DIRECTIONS FOR THIS TASK -> All of the data that follows should be retyped exactly, please, except the pictures.

Start of Block

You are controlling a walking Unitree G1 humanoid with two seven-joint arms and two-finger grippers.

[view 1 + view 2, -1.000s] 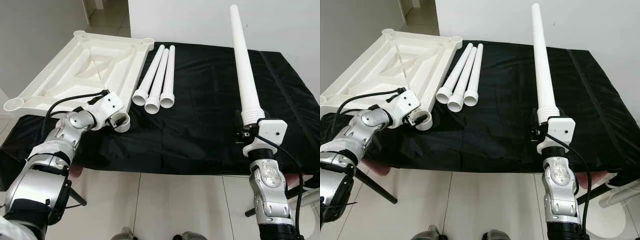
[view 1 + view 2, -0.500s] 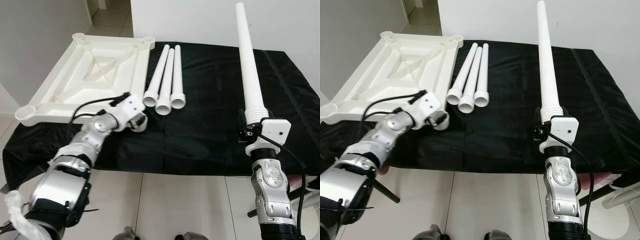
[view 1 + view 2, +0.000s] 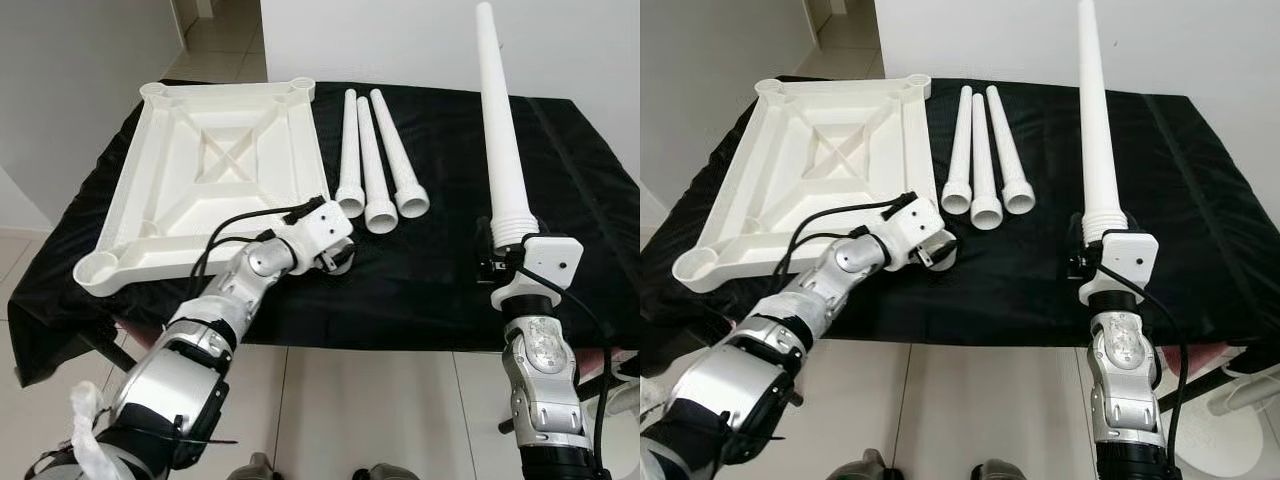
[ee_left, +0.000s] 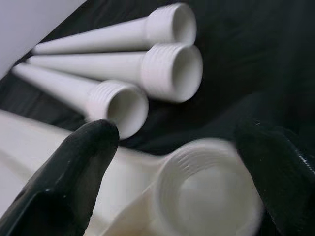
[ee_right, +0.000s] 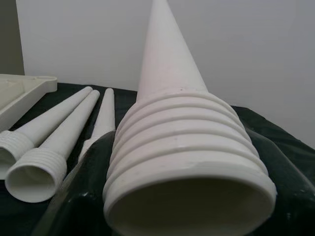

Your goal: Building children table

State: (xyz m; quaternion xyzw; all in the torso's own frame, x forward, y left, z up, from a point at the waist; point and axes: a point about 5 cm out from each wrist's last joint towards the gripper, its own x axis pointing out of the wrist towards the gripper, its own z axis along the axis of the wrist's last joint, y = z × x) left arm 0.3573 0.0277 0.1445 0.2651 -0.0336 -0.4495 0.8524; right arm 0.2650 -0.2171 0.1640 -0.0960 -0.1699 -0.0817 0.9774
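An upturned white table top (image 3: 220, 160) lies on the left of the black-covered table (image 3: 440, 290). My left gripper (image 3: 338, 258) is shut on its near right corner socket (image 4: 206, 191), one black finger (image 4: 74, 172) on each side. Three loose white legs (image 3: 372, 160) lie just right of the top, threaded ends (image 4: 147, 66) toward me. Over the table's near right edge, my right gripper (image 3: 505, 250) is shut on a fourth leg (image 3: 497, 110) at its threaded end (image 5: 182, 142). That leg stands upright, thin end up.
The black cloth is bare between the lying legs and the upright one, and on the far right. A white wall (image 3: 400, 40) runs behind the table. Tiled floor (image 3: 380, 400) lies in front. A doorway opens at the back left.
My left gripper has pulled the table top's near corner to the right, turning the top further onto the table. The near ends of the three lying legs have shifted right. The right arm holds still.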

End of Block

RESULT OF THIS TASK ->
You are controlling a walking Unitree G1 humanoid with two seven-joint arms and two-finger grippers.

[view 1 + view 2, -1.000s] 
[view 1 + view 2, -0.500s] 
[view 1 + view 2, +0.000s] 
[ee_left, +0.000s] 
[ee_right, +0.000s] 

Your goal: Building children table

State: (xyz m; quaternion xyzw; all in the torso's own frame, x forward, y left, z up, from a point at the waist; point and axes: a point about 5 cm out from each wrist's last joint towards the gripper, its own x axis pointing out of the wrist towards the gripper, its own z axis along the axis of the wrist's last joint, y = z × x) left arm 0.3573 0.0277 0.1445 0.2651 -0.0336 -0.4495 0.8524; right arm 0.2650 -0.2171 0.1640 -0.0960 -0.1699 -0.0817 0.9774
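An upturned white table top (image 3: 220, 160) lies on the left of the black-covered table (image 3: 440, 290). My left gripper (image 3: 338, 258) is shut on its near right corner socket (image 4: 206, 191), one black finger (image 4: 74, 172) on each side. Three loose white legs (image 3: 372, 160) lie just right of the top, threaded ends (image 4: 147, 66) toward me. Over the table's near right edge, my right gripper (image 3: 505, 250) is shut on a fourth leg (image 3: 497, 110) at its threaded end (image 5: 182, 142). That leg stands upright, thin end up.
The black cloth is bare between the lying legs and the upright one, and on the far right. A white wall (image 3: 400, 40) runs behind the table. Tiled floor (image 3: 380, 400) lies in front. A doorway opens at the back left.
My left gripper has pulled the table top's near corner to the right, turning the top further onto the table. The near ends of the three lying legs have shifted right. The right arm holds still.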

This output has been written out in full.